Deadlines – Oh my god oh my god oh my god I have to get this done what if I don’t get this done I really need to work on this but I can’t because I suck oh my god I need to do this okay I can do this, but what if I can’t do this…you get the idea.
The type of thing I’m supposed to be writing – This is where my creative life is a contradiction in terms. I love anthologies and genre magazines. I love writing for them. I’m always flattered when I’m recommended for something or something is pointed out to me as a potentially good fit. Thus begins the process of me freaking out over a low word count and/or trying to telepathically divine what the editor means when they say they want a certain thing. What I consider horror/scifi/post-apoc/urban fantasy/etc isn’t always what people have in mind, even if I’m positive I’m following the guidelines to the letter. This usually means I freak myself out completely until right before the deadline, then I churn something out because the only thing I can focus on is getting it done. This isn’t a process I enjoy by any means, because it’s way too stressful for something like this, so I’m working to improve my tactics.
What world am I working on again? – I will admit there are times when I’m just torn too much on what I want to be working on (usually when I don’t have looming deadlines). Sometimes this crosses with having multiple deadlines so I take some time for me to stop my brain from breaking and things get REALLY fun.
Thinking of too many things at once – My brain is always at least one project ahead at times, but things really get sticky when I suddenly remember all the ideas that I’ve ever had and wouldn’t they be so awesome if only I could get this thing done and oh man is my life expectancy even going to account for everything I want to do and shouldn’t I just be getting down to it but what about this other thing….yeah. Welcome to my brain.
The cat sitting on my wrists – some days this is just fine, or if I can get him to perch on my shoulder (yes, this totally happens), then all is well. But if he doesn’t want my hands to move, things get a little difficult…especially because he’s just as strong-willed as me. Equally distracting when he climbs back and forth over the keyboard. However, I can’t help but think that this is some new form of strength training and I will have super duper no carpal tunnel syndrome ever as I age because of it.
Having to go back and research/restructure – If it’s a story/project of my own devising, and some point I usually reach a point where I either need to get some outside info or I need to go back and restructure the plot to work better or account for a really great idea I’ve had. This doesn’t mean the rest of the plot stops or pauses…my brain is usually bombarded by both at once. It’s like existing at two points in time (the points being that past and future parts of the story) plus being an experiment of quantum physics since I inhabit not only those two points in the story’s timeline but that world and my own real world at the same time (unless I’m working on any theatrical projects, in which case I’m inhabiting three or four worlds and two or more points in time). And people wonder why I look like a train wreck after I’ve been writing sometimes.
People looming around me asking what I’m working on, staring at me, or asking me every time I turn around how the writing is going – I know some people are cool with this, but I find it really, really nerve-wracking. The only one allowed to loom over the lap top is the cat, and if he’s grumpy even my furry muse is negotiable.
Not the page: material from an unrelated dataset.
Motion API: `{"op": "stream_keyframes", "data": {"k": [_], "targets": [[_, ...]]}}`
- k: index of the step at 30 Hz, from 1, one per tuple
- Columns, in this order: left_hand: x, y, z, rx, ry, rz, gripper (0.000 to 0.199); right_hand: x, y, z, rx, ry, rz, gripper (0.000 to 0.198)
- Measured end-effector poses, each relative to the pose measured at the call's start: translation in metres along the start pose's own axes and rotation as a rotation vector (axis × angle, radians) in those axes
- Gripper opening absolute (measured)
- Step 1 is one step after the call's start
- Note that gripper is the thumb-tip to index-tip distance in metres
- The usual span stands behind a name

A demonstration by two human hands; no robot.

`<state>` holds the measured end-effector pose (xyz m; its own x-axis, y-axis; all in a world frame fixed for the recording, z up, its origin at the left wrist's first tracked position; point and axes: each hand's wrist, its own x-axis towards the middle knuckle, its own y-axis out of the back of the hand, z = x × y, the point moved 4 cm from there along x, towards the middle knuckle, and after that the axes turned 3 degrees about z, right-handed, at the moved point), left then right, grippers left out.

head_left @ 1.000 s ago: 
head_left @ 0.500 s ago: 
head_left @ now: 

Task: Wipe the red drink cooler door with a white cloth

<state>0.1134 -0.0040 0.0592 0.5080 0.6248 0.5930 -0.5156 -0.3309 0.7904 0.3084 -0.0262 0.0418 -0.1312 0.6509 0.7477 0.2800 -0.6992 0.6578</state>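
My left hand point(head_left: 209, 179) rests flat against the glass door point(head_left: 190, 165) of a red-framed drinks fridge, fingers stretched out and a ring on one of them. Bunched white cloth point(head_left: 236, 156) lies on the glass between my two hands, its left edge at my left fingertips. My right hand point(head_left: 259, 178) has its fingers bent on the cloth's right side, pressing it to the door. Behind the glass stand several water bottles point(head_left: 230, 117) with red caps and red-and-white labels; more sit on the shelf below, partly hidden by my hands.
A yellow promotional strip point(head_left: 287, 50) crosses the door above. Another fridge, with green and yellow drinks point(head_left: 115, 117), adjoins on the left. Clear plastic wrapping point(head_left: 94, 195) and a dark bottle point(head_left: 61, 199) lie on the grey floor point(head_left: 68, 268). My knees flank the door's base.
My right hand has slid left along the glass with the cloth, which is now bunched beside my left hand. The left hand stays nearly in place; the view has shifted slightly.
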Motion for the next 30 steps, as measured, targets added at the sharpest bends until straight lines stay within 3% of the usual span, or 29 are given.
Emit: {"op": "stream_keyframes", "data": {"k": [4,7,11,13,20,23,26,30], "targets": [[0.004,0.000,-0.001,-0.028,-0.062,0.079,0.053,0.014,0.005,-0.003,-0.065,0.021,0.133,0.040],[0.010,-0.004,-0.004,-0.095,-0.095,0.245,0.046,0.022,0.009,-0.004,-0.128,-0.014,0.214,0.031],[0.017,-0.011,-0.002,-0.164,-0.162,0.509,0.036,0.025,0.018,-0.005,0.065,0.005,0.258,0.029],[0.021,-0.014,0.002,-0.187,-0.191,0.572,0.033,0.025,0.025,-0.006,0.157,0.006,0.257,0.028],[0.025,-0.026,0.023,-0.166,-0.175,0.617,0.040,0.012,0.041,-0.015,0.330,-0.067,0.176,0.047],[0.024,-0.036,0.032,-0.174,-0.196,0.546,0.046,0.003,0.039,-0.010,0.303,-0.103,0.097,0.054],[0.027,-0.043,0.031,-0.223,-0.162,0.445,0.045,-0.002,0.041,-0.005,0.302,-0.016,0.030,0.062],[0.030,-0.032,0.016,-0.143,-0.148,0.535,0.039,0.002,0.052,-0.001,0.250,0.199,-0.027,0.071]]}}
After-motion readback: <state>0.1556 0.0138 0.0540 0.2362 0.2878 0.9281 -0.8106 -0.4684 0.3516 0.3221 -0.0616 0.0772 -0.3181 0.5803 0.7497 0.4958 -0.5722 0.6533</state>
Life gets in the way – nuff said.
Life really, really gets in the way – This would be massive illness, a huge block up of things in my real life schedule, family things, unforeseen tragedies, or anything having to do with my computer blowing up.
TV suddenly looks really good, I haven’t interacted with people in forever, I haven’t read anything in a while, or I just really, really need sleep – Again, nuff said.
Grungetta rears her head – For those who remember old school Sesame Street, Grungetta was Oscar the Grouch’s girlfriend. She was hilarious in a mean, snide, pointing out other’s problems kinda way. I hate copping to self-inflicted misery or those moments where I’m wondering if anything I’m putting on paper is any good, so I figure calling my inner temper tantrums or moments of low self esteem Grungetta at least makes it all more amusing.
My point is, there are actual names for the things that give me block – and I’m sure there’s more where these came from. These just seem to be the main culprits. Some of them I’m trying to work through so they’re not huge problems, and others I just have to take a deep breath and wait until they’ve left me alone.
So for all the writers out there, what are the names of your writer’s block?